• Work to complete
All that is required is the number of lines in this listing that hold "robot".
BEGIN Information
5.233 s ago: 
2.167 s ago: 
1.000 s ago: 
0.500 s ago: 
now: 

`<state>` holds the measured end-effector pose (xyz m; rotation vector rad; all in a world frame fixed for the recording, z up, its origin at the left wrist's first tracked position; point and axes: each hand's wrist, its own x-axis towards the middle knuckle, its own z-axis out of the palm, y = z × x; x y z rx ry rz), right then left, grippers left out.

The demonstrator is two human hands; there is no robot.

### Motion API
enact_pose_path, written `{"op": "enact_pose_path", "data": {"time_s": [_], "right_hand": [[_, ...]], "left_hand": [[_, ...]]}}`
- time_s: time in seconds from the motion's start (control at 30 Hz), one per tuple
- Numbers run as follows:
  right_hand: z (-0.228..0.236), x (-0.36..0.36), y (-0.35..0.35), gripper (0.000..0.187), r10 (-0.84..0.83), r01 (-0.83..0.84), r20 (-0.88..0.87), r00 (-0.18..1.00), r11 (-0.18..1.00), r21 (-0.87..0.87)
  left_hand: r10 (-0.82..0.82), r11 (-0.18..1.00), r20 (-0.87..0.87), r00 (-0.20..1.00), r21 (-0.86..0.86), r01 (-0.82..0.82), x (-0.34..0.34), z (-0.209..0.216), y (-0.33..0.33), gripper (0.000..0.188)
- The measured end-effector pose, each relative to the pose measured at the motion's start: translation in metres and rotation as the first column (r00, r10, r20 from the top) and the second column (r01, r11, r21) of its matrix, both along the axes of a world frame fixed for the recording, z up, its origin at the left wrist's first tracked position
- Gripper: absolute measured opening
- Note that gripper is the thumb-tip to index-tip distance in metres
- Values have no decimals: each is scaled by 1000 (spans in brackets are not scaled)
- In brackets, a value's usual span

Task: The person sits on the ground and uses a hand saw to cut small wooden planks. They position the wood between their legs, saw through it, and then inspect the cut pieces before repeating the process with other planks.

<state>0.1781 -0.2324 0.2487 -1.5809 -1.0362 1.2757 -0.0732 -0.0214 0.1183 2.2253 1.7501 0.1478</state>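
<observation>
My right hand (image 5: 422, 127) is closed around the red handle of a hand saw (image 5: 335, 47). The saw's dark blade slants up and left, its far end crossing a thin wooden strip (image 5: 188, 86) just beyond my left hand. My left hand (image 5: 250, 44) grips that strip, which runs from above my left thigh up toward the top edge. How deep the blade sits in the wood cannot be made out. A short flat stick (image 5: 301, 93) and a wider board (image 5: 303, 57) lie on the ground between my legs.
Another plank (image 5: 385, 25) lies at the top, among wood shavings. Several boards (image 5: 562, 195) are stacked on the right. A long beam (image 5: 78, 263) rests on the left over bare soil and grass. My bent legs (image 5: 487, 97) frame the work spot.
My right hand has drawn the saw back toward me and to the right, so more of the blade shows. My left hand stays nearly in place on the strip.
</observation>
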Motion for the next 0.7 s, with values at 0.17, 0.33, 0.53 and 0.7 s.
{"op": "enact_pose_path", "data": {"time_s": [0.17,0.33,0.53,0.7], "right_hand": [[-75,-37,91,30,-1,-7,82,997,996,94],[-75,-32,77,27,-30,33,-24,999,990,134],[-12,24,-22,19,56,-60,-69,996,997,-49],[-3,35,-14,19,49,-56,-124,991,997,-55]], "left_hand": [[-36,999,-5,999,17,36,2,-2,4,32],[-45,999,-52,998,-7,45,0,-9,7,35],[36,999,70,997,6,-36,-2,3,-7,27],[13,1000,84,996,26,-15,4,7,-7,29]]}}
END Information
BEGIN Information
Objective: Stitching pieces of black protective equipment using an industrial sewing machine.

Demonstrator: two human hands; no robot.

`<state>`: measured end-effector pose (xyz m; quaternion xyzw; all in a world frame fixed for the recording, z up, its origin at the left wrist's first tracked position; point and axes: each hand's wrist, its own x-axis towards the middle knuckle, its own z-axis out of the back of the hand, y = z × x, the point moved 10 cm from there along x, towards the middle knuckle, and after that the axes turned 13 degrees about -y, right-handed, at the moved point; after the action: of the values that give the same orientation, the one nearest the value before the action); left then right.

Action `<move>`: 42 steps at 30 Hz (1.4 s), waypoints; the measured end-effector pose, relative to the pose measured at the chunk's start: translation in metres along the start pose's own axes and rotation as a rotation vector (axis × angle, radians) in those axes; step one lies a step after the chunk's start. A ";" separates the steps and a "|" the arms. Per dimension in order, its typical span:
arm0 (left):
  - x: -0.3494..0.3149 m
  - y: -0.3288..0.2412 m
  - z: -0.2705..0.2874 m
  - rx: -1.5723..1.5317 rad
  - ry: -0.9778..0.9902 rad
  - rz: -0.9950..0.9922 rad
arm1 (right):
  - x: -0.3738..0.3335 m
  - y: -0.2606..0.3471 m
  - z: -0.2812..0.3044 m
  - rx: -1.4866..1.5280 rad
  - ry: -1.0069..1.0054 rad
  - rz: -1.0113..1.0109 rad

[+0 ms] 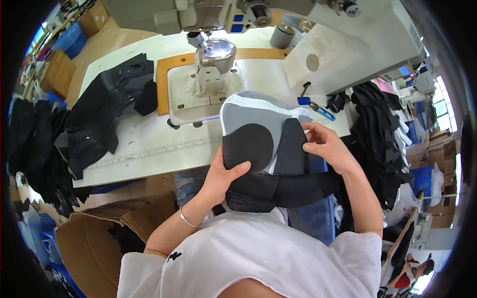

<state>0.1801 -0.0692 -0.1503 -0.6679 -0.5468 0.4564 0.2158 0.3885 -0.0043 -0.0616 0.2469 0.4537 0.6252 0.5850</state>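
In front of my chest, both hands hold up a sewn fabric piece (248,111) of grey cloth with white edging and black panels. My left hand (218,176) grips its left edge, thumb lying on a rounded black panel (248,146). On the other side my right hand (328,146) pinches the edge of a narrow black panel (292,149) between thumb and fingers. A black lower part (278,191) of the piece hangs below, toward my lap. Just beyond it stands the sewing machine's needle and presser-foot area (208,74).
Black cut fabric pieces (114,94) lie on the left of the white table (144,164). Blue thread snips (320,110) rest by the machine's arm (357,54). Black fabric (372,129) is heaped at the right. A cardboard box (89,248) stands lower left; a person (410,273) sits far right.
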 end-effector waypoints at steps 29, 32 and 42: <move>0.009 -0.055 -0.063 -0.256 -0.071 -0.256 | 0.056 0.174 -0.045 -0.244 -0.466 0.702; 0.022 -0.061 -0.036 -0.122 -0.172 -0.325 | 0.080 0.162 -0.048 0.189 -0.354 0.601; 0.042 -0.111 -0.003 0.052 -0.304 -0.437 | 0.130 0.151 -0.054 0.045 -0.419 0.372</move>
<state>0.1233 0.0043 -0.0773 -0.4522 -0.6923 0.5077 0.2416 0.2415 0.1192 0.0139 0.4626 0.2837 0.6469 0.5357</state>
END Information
• Solution for this problem
2